What are the diseases associated with long-term exposure to pollution and what effect do these diseases have on a person’s vulnerability to respiratory and lung-related issues?

The health effects of air pollution remain a public health concern worldwide. Exposure to air pollution has many substantial adverse effects on human health. Globally, seven million deaths were attributable to the joint effects of household and ambient air pollution. Subjects with chronic respiratory diseases such as chronic obstructive pulmonary disease (COPD) and asthma are especially vulnerable to the detrimental effects of air pollutants. Air pollution can induce the acute exacerbation of COPD and onset of asthma, increase the respiratory morbidity and mortality. The health effects of air pollution depend on the components and sources of pollutants.

Combustion of solid fuels is a major source of air pollutants in developing countries. To reduce the detrimental effects of air pollution, people especially those with COPD or asthma should be aware of the air quality and take extra measures such as reducing the time outdoor and wearing masks when necessary or reduce the air pollutants indoors, people should use clean fuels, burn fuel more efficiently and vent emissions to the outside. Air cleaners that can improve the air quality efficiently are recommended.

More people have started complaining about post-Covid ailments and health issues. What is causing these issues?

While it’s clear that people with certain risk factors (including high blood pressure, smoking, diabetes, obesity and other conditions) are more likely to have a serious bout of Covid-19, there isn’t a clear link between these risk factors and long-term problems.

For some people, coronavirus disease causes symptoms that last for weeks or months after the infection has gone. This is called post-Covid-19 condition or “long Covid”. Although most people with Covid-19 experience mild symptoms or moderate illness, about 10-15 per cent of cases progress to severe disease, and about 5 per cent become critically ill.

SARS-CoV-2 can attack the body in a range of ways, causing damage to the lungs, heart, nervous system, kidneys, liver and other organs. Mental health problems can arise from grief and loss, unresolved pain or fatigue, or from post-traumatic stress disorder (PTSD) after treatment in the intensive care unit (ICU).

In recent years, there has been an increase in the incidence of respiratory illnesses. How can one persuade society that protecting the environment is also protecting our health?

Available evidence indicates that efforts to improve air quality lead to rapid improvements in health, which have been noticed as little as one week following reduced exposure.
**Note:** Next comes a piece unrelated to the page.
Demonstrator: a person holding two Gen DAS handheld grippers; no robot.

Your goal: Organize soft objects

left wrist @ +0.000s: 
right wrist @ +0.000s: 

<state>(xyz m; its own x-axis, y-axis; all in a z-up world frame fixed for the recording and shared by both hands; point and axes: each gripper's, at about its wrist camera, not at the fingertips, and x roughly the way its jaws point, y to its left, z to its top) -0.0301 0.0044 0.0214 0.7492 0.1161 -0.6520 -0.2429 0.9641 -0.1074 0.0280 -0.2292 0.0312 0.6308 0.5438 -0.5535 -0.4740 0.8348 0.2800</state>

For example, reductions in air pollution leading up to the 2008 Olympic Games in Beijing resulted in lower biomarkers of inflammation and higher birthweights among residents. When pollution levels later rebounded, these indicators deteriorated.

This experience highlights the importance of maintaining air quality regulations during shocks such as Covid-19, despite pressures that may emerge to relax such regulations in the light of a temporary improvement in air quality or a push to reduce the compliance costs associated with such regulations.

Good air quality not only has the merit of potentially reducing the vulnerability of individuals and communities to pandemics similar to Covid-19, but also of generating wider benefits for public health, well-being and resilience.